- **THE TASK**: Transcribe the tail of the listing: start at the line containing "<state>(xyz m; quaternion" and stop after the last line, keeping every character as is and adding nothing.

- **DATA**:
——

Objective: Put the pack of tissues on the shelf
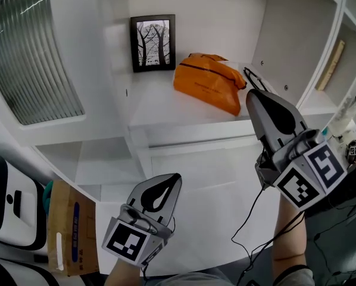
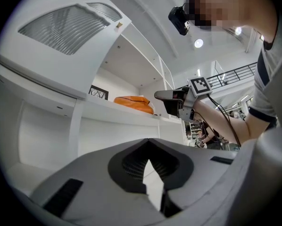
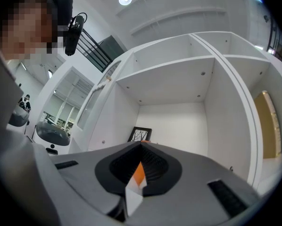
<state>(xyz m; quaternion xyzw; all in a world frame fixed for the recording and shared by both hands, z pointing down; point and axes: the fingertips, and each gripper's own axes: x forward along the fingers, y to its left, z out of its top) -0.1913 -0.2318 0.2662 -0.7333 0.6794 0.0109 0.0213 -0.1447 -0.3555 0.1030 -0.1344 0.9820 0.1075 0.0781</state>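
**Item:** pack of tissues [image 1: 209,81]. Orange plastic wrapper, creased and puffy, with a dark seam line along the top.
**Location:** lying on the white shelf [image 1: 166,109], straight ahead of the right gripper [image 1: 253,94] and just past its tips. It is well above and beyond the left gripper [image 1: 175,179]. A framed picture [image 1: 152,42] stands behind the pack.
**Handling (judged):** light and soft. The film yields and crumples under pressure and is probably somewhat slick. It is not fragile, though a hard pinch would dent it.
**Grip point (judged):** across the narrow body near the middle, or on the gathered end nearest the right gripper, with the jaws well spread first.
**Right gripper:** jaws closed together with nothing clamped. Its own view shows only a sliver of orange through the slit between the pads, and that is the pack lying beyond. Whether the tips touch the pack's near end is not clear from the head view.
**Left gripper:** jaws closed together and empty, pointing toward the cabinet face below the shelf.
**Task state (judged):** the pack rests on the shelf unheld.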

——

- **SOLUTION FOR THIS PROBLEM**:
<state>(xyz m; quaternion xyzw; all in a world frame fixed for the recording and shared by both hands, z pointing down; point and axes: the fingertips, and each gripper's own axes: x forward along the fingers, y to its left, z out of its top) -0.1913 -0.2318 0.2662 -0.7333 0.6794 0.0109 0.0213 -0.1447 -0.3555 0.1030 -0.1344 0.9820 0.1075 0.0781</state>
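**Item:** pack of tissues [image 1: 209,81]. Orange plastic wrapper, creased and puffy, with a dark seam line along the top.
**Location:** lying on the white shelf [image 1: 166,109], straight ahead of the right gripper [image 1: 253,94] and just past its tips. It is well above and beyond the left gripper [image 1: 175,179]. A framed picture [image 1: 152,42] stands behind the pack.
**Handling (judged):** light and soft. The film yields and crumples under pressure and is probably somewhat slick. It is not fragile, though a hard pinch would dent it.
**Grip point (judged):** across the narrow body near the middle, or on the gathered end nearest the right gripper, with the jaws well spread first.
**Right gripper:** jaws closed together with nothing clamped. Its own view shows only a sliver of orange through the slit between the pads, and that is the pack lying beyond. Whether the tips touch the pack's near end is not clear from the head view.
**Left gripper:** jaws closed together and empty, pointing toward the cabinet face below the shelf.
**Task state (judged):** the pack rests on the shelf unheld.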

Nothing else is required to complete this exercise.